Task: For each entry that follows, produce an exact copy.

[Data excerpts]
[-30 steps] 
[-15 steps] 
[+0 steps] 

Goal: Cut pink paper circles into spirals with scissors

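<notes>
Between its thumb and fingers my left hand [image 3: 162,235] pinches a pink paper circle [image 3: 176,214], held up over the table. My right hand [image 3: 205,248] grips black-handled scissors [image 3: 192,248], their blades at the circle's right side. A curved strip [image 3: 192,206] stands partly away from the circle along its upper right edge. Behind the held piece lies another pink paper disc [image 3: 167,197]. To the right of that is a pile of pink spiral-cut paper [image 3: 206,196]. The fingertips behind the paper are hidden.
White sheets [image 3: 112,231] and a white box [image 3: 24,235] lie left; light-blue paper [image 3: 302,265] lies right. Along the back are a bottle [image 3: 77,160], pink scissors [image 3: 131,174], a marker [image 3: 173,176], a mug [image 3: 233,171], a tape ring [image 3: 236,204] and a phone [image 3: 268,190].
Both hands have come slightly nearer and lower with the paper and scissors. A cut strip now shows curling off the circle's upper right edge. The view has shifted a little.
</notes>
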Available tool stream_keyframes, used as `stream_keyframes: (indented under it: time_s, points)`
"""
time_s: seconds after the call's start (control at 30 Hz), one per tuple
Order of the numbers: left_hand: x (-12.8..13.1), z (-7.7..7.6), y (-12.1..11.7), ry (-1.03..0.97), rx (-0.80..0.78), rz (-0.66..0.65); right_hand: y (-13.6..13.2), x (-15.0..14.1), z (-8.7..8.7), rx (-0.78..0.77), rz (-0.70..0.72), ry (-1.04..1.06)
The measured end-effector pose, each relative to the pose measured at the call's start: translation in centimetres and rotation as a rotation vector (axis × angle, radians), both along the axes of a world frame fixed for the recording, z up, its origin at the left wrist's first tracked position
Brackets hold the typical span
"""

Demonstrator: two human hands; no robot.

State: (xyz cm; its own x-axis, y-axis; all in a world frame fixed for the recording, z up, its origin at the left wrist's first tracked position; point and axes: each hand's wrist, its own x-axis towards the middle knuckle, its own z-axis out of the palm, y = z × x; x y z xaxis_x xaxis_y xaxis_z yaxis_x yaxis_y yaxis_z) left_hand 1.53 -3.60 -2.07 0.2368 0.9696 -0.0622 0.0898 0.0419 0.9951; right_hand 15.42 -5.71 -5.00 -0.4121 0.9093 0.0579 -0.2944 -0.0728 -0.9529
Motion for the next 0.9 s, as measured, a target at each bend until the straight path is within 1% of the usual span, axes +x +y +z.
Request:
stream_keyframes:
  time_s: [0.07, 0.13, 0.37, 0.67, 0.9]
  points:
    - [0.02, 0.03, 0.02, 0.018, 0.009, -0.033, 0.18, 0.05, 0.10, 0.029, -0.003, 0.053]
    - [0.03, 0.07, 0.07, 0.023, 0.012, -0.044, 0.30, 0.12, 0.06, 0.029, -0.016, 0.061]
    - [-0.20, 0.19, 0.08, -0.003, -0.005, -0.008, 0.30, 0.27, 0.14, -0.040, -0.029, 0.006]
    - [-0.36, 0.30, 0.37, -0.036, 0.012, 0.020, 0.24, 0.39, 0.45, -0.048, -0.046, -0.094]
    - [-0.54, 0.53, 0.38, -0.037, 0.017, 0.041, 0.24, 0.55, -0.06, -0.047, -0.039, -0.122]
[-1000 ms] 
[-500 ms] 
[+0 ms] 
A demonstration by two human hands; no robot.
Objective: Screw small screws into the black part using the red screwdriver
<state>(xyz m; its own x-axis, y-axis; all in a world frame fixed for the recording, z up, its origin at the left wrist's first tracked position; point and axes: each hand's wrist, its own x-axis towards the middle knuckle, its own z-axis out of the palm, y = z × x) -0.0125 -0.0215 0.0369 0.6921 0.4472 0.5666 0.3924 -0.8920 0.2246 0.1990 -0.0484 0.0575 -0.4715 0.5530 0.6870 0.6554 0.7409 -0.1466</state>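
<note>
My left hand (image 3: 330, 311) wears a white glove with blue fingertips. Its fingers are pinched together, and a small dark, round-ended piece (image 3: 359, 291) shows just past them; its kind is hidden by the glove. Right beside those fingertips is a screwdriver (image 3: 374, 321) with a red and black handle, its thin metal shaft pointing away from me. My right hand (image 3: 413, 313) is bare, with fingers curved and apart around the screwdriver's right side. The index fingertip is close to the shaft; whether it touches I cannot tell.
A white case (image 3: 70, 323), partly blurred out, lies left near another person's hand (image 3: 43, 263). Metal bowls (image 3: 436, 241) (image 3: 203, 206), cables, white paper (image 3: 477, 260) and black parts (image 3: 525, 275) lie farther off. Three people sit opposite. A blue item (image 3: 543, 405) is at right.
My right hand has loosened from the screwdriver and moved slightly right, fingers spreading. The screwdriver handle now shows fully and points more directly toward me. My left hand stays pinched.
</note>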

Answer to the exercise:
[-30 steps] 
[-15 steps] 
[+0 steps] 

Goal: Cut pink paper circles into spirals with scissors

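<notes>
Between its thumb and fingers my left hand [image 3: 162,235] pinches a pink paper circle [image 3: 176,214], held up over the table. My right hand [image 3: 205,248] grips black-handled scissors [image 3: 192,248], their blades at the circle's right side. A curved strip [image 3: 192,206] stands partly away from the circle along its upper right edge. Behind the held piece lies another pink paper disc [image 3: 167,197]. To the right of that is a pile of pink spiral-cut paper [image 3: 206,196]. The fingertips behind the paper are hidden.
White sheets [image 3: 112,231] and a white box [image 3: 24,235] lie left; light-blue paper [image 3: 302,265] lies right. Along the back are a bottle [image 3: 77,160], pink scissors [image 3: 131,174], a marker [image 3: 173,176], a mug [image 3: 233,171], a tape ring [image 3: 236,204] and a phone [image 3: 268,190].
Both hands have come slightly nearer and lower with the paper and scissors. A cut strip now shows curling off the circle's upper right edge. The view has shifted a little.
</notes>
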Available tool stream_keyframes, used as `stream_keyframes: (indented under it: time_s, points)`
"""
time_s: seconds after the call's start (control at 30 Hz), one per tuple
Order of the numbers: left_hand: x (-12.8..13.1), z (-7.7..7.6), y (-12.1..11.7), ry (-1.03..0.97), rx (-0.80..0.78), rz (-0.66..0.65); right_hand: y (-13.6..13.2), x (-15.0..14.1), z (-8.7..8.7), rx (-0.78..0.77), rz (-0.70..0.72), ry (-1.04..1.06)
The measured end-effector pose, each relative to the pose measured at the call's start: translation in centimetres and rotation as a rotation vector (axis × angle, radians), both along the axes of a world frame fixed for the recording, z up, its origin at the left wrist's first tracked position
Brackets hold the typical span
"""

Demonstrator: two human hands; no robot.

State: (xyz cm; its own x-axis, y-axis; all in a world frame fixed for the recording, z up, its origin at the left wrist's first tracked position; point and axes: each hand's wrist, its own x-axis towards the middle knuckle, its own z-axis out of the palm, y = z × x; x y z xaxis_x xaxis_y xaxis_z yaxis_x yaxis_y yaxis_z) left_hand 1.53 -3.60 -2.07 0.2368 0.9696 -0.0622 0.0898 0.0419 0.9951; right_hand 15.42 -5.71 -5.00 -0.4121 0.9093 0.0579 -0.2944 -0.0728 -0.9529
Motion for the next 0.9 s, as measured, a target at each bend until the straight path is within 1% of the usual span, axes +x +y +z.
Request:
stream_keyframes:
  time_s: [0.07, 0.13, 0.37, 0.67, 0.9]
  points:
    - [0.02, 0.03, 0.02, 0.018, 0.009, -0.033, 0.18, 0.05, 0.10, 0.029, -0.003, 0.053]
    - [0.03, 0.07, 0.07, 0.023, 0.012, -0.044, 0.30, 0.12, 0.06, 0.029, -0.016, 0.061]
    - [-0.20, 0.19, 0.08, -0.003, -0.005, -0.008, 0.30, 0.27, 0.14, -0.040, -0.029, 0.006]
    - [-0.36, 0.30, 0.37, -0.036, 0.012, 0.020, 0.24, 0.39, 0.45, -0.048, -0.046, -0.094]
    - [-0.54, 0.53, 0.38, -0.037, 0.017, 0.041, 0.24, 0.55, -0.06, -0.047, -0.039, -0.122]
[-1000 ms] 
[-500 ms] 
[+0 ms] 
A demonstration by two human hands; no robot.
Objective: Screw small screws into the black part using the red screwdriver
<state>(xyz m; its own x-axis, y-axis; all in a world frame fixed for the recording, z up, its origin at the left wrist's first tracked position; point and axes: each hand's wrist, its own x-axis towards the middle knuckle, its own z-axis out of the palm, y = z × x) -0.0125 -0.0215 0.0369 0.6921 0.4472 0.5666 0.3924 -0.8920 0.2246 0.1990 -0.0484 0.0575 -0.4715 0.5530 0.6870 0.6554 0.7409 -0.1466</state>
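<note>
My left hand (image 3: 330, 311) wears a white glove with blue fingertips. Its fingers are pinched together, and a small dark, round-ended piece (image 3: 359, 291) shows just past them; its kind is hidden by the glove. Right beside those fingertips is a screwdriver (image 3: 374, 321) with a red and black handle, its thin metal shaft pointing away from me. My right hand (image 3: 413, 313) is bare, with fingers curved and apart around the screwdriver's right side. The index fingertip is close to the shaft; whether it touches I cannot tell.
A white case (image 3: 70, 323), partly blurred out, lies left near another person's hand (image 3: 43, 263). Metal bowls (image 3: 436, 241) (image 3: 203, 206), cables, white paper (image 3: 477, 260) and black parts (image 3: 525, 275) lie farther off. Three people sit opposite. A blue item (image 3: 543, 405) is at right.
My right hand has loosened from the screwdriver and moved slightly right, fingers spreading. The screwdriver handle now shows fully and points more directly toward me. My left hand stays pinched.
</note>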

This response is now finished.